▶ [Assigned task]: Pull out every line with the word "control" from the entries below.

(Provided entries Opens)

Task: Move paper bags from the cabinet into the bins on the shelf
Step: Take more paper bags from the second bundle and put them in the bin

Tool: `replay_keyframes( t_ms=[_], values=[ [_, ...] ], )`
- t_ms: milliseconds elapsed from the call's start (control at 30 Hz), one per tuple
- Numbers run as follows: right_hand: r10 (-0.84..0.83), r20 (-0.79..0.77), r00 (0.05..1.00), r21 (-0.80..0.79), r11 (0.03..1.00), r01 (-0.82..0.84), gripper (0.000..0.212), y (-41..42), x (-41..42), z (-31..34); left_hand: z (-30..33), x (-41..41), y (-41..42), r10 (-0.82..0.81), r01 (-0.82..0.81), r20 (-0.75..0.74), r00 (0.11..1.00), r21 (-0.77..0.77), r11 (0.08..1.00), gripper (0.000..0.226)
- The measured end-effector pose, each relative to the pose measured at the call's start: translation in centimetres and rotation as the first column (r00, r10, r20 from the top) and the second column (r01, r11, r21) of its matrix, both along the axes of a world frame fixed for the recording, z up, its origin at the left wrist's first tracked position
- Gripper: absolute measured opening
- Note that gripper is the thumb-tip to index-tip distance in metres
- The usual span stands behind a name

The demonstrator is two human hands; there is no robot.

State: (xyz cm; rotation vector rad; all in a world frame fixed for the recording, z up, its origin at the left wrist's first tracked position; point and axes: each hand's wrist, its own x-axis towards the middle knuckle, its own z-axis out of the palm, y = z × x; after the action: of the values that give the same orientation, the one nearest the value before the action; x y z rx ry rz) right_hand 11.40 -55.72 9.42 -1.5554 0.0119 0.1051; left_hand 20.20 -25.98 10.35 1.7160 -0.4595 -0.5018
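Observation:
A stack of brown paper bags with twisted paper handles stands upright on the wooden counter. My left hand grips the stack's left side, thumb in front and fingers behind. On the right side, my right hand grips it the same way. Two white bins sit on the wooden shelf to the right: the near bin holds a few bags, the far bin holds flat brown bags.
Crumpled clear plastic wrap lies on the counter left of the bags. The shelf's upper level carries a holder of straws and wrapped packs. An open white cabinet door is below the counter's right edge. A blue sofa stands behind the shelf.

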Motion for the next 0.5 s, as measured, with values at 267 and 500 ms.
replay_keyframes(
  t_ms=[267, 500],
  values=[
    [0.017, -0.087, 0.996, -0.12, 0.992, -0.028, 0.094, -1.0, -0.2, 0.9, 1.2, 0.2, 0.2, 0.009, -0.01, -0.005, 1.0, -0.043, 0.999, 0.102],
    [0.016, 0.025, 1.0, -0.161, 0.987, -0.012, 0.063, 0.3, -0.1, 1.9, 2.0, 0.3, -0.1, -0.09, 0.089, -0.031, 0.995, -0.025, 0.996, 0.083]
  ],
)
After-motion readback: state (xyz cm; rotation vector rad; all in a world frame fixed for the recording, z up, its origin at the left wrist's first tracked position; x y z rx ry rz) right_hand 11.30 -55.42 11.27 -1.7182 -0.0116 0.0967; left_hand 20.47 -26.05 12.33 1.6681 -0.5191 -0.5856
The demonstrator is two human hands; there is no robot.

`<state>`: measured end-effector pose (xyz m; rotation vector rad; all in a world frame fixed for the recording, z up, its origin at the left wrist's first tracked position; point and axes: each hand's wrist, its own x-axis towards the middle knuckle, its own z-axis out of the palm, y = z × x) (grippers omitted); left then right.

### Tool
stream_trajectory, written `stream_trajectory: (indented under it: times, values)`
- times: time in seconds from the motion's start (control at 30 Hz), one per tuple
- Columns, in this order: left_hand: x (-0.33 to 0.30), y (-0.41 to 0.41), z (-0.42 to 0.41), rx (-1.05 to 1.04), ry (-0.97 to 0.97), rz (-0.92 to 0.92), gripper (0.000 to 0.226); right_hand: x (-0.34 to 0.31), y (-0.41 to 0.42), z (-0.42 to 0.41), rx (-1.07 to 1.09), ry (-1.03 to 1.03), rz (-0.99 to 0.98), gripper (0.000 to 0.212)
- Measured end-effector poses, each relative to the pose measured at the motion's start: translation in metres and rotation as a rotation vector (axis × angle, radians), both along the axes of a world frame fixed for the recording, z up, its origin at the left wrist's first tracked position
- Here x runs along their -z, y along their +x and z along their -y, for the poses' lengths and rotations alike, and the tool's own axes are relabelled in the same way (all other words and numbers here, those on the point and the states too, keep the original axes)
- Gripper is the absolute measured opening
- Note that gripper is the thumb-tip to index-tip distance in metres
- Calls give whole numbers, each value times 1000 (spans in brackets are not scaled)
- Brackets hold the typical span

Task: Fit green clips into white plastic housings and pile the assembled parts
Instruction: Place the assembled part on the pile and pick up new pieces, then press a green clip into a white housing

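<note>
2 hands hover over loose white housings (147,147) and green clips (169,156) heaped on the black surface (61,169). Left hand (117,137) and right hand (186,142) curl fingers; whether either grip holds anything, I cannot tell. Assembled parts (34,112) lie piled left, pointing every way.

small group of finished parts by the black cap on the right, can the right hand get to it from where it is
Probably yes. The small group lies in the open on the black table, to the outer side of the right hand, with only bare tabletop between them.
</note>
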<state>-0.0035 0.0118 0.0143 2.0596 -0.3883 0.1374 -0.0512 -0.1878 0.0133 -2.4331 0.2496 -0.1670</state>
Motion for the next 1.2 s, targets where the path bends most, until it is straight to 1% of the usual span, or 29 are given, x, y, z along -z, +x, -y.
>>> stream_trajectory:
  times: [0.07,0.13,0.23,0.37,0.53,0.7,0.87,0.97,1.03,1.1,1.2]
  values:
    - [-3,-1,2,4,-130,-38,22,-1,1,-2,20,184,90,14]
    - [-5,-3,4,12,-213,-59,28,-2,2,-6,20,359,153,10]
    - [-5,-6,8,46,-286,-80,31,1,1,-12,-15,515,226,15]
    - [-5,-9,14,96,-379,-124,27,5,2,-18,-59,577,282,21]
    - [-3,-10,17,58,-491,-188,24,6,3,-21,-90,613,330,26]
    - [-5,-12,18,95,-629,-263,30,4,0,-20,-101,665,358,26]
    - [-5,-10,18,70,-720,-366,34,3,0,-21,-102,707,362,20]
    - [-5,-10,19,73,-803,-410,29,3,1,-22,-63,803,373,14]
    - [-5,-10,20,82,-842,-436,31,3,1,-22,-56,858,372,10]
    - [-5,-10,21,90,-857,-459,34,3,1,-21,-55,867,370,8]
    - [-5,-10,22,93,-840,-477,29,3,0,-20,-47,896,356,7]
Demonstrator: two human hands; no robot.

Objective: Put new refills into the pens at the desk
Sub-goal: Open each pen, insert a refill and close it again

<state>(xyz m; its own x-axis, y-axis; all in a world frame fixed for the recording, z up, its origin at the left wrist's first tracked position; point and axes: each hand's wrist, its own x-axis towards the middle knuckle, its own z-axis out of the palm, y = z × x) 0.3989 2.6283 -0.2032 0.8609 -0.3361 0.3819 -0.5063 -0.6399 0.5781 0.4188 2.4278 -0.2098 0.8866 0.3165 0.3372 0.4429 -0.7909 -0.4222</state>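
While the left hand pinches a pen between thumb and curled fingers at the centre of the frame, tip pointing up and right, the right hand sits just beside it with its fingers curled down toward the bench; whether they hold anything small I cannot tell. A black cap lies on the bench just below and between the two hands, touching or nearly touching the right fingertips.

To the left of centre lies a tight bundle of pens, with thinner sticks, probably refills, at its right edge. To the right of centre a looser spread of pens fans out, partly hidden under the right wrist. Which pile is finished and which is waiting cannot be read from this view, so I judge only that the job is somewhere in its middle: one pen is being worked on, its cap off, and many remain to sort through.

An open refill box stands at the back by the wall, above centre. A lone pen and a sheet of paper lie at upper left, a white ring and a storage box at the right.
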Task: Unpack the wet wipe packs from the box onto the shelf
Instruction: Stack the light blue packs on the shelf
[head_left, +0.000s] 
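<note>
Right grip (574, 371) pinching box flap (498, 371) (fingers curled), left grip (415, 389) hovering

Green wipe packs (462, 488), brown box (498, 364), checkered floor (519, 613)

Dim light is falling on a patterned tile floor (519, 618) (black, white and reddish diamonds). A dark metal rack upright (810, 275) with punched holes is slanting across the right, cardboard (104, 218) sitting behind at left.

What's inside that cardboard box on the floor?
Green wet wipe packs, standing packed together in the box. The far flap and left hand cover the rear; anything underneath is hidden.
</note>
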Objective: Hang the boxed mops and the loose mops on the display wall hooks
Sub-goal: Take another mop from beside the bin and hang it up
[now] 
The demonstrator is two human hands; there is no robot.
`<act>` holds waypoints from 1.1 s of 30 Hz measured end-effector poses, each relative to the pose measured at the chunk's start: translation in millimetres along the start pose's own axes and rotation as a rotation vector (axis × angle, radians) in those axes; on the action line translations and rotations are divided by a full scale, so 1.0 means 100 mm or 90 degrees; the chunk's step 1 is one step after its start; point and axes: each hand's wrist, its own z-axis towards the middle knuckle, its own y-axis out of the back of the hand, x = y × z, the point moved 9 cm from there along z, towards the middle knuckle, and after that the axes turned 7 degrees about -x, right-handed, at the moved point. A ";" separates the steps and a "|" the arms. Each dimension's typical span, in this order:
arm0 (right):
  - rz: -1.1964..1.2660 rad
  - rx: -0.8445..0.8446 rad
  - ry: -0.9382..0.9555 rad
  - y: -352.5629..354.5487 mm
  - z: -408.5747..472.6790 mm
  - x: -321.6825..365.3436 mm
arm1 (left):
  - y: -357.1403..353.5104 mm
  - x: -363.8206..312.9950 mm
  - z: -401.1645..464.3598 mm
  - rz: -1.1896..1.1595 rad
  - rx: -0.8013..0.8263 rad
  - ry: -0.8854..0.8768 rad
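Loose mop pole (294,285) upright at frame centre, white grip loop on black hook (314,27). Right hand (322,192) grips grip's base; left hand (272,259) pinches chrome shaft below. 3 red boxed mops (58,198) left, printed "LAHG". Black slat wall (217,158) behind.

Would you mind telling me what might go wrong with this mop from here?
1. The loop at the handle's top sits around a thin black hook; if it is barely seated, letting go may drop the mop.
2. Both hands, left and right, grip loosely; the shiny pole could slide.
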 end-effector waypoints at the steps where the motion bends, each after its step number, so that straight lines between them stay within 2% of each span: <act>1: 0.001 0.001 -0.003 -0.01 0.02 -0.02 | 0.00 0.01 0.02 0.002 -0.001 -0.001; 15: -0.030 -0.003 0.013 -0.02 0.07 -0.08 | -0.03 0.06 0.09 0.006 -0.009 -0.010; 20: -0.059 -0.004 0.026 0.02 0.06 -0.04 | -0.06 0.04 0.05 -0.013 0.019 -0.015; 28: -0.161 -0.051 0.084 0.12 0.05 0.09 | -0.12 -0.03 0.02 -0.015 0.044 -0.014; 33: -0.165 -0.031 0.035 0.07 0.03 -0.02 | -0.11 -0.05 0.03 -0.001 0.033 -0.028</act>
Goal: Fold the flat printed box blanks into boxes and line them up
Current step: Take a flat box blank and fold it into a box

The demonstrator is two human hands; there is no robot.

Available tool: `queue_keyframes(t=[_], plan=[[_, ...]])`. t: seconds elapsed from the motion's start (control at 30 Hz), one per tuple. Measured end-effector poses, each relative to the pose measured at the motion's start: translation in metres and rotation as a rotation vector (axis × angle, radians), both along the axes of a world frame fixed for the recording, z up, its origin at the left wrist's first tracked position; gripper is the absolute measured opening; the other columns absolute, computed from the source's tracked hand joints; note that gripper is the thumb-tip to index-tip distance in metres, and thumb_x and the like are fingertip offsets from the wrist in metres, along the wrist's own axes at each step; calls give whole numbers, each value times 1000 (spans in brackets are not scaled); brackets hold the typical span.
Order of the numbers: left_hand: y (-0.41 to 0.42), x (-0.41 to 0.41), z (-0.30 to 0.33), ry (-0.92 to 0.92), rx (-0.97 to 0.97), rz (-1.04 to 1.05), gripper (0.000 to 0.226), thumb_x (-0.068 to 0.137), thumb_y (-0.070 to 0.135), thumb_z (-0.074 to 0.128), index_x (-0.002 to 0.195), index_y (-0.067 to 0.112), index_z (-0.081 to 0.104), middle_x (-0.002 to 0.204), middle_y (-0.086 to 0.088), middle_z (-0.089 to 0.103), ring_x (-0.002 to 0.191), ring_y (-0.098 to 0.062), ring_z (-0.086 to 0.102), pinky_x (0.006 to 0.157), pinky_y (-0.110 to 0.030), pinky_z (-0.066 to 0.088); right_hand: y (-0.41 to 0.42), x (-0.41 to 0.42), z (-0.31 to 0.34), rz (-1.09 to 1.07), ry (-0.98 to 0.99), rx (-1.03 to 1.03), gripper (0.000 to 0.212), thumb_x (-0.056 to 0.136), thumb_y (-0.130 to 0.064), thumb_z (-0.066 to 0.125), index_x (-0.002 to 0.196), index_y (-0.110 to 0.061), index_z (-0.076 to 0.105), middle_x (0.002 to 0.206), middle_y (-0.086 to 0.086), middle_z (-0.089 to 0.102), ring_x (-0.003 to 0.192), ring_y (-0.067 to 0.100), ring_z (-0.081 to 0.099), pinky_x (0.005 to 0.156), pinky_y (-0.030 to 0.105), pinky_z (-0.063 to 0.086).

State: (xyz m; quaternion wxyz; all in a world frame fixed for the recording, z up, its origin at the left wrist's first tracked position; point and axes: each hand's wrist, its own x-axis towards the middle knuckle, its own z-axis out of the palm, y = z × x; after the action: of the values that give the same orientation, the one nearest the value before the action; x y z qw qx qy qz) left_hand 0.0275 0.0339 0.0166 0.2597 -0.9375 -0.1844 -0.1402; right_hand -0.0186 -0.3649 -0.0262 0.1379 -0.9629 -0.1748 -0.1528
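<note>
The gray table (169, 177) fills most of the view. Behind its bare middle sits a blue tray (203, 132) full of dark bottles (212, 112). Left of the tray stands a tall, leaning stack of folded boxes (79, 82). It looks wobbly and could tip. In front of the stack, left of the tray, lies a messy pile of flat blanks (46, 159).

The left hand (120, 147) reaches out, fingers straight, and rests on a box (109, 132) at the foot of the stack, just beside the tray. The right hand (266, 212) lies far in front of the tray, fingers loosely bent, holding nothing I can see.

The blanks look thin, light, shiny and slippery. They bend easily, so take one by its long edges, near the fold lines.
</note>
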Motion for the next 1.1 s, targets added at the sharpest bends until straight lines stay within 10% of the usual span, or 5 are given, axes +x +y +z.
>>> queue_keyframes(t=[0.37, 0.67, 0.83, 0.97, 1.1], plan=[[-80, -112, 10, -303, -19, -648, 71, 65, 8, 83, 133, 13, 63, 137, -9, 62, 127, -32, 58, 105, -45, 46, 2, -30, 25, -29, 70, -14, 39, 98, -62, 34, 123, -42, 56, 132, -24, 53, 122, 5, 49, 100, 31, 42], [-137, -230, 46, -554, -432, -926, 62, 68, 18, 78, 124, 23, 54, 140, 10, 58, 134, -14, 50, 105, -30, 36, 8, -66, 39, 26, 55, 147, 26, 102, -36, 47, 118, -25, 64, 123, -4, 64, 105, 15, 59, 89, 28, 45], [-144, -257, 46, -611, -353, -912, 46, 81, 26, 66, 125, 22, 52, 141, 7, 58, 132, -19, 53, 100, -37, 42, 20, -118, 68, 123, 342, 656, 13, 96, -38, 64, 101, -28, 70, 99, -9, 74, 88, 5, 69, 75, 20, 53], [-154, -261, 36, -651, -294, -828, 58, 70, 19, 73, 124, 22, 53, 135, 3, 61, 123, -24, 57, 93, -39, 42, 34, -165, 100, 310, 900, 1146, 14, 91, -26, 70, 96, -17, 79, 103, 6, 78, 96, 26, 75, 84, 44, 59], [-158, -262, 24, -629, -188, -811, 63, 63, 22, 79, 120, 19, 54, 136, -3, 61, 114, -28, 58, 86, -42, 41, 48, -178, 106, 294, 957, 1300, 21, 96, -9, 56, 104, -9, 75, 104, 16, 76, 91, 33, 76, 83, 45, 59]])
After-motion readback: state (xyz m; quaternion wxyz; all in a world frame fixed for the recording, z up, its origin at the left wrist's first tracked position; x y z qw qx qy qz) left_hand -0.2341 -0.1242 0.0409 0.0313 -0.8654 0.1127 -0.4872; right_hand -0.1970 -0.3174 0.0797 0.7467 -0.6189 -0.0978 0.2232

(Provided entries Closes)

▶ [Solution to the problem]:
- t_ms: milliseconds elapsed from the call's start (control at 30 Hz), one per tuple
- times: time in seconds from the motion's start (control at 30 Hz), one per tuple
Available tool: `queue_keyframes(t=[_], plan=[[_, ...]])`. t: seconds elapsed from the motion's start (control at 30 Hz), one per tuple. Measured end-effector poses, each relative to the pose measured at the motion's start: translation in metres and rotation as a rotation vector (axis × angle, radians), both along the axes of a world frame fixed for the recording, z up, its origin at the left wrist's first tracked position; gripper is the absolute measured opening; the other columns absolute, computed from the source's tracked hand joints; note that gripper is the thumb-tip to index-tip distance in metres, and thumb_x and the like are fingertip offsets from the wrist in metres, along the wrist's own axes at each step; calls give whole numbers, each value times 1000 (spans in brackets are not scaled); brackets hold the typical span.

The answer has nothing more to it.